1. Count character frequencies inside `s[left:right]`.
2. Find any character whose frequency is greater than `0` but less than `k`.
3. Such a character cannot be part of any valid substring in this range.
4. Split the range around that character.
5. Recursively solve each segment.
6. Return the maximum answer among those segments.
7. If no bad character exists, the whole range is valid, so return `right - left`.

## Correctness

Consider one recursive range `s[left:right]`.

If every character appearing in this range appears at least `k` times, then the whole substring is valid. Returning its length is correct.

Otherwise, suppose character `c` appears in this range fewer than `k` times.

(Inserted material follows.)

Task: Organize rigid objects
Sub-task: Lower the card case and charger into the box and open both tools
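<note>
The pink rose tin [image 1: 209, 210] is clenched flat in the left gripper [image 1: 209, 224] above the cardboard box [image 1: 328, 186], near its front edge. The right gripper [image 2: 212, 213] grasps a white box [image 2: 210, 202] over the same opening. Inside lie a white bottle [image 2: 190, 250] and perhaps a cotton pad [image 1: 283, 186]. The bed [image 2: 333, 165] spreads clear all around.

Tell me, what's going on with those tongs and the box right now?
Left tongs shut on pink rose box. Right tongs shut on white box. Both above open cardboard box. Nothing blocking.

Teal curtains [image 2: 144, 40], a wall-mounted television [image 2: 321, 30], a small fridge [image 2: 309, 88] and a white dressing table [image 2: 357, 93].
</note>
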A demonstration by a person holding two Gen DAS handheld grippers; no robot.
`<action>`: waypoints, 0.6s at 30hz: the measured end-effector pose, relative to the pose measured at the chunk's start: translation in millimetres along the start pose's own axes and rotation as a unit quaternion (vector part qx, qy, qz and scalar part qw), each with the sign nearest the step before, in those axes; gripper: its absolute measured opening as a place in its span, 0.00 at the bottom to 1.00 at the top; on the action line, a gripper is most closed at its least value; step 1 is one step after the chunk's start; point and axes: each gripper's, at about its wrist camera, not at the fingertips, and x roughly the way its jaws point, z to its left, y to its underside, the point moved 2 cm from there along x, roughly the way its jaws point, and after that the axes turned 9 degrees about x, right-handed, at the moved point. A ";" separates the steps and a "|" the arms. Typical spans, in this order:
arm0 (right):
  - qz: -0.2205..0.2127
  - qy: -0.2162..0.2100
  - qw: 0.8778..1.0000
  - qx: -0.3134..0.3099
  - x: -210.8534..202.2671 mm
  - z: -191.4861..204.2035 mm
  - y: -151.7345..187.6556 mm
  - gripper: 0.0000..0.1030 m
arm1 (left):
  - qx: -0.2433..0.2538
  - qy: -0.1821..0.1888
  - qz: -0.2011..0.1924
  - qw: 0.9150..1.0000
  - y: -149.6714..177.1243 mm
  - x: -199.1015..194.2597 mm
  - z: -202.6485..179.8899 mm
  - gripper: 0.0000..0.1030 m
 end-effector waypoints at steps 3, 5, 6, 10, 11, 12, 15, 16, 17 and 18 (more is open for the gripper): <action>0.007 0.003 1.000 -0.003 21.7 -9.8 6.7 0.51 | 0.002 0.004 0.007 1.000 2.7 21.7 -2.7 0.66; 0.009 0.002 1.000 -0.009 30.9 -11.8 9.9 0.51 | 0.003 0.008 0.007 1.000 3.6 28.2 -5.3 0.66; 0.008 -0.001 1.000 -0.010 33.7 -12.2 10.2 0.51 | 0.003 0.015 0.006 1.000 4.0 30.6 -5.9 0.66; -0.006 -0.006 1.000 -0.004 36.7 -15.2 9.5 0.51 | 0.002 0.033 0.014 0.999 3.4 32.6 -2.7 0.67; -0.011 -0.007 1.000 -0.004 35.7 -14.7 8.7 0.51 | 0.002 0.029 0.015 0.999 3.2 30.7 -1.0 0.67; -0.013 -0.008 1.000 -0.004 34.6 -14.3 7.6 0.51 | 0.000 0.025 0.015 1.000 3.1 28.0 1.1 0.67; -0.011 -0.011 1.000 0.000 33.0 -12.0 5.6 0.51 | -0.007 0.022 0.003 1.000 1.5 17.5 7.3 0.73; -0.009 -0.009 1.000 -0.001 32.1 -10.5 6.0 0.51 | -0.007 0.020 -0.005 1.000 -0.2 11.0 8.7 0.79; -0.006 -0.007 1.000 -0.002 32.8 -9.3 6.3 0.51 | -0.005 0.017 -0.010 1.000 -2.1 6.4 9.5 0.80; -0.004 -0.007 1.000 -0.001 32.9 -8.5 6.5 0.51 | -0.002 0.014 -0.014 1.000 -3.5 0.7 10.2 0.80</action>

Any substring inside `s[left:right]` that contains `c` also contains at most that many copies of `c`. Since that count is less than `k`, such a substring cannot be valid.

Therefore every valid substring in this range must lie completely between occurrences of `c`.

The algorithm splits around `c` and recursively checks exactly those candidate segments.

By applying the same reasoning to each segment, the recursion never discards a possible valid answer and never accepts an invalid substring.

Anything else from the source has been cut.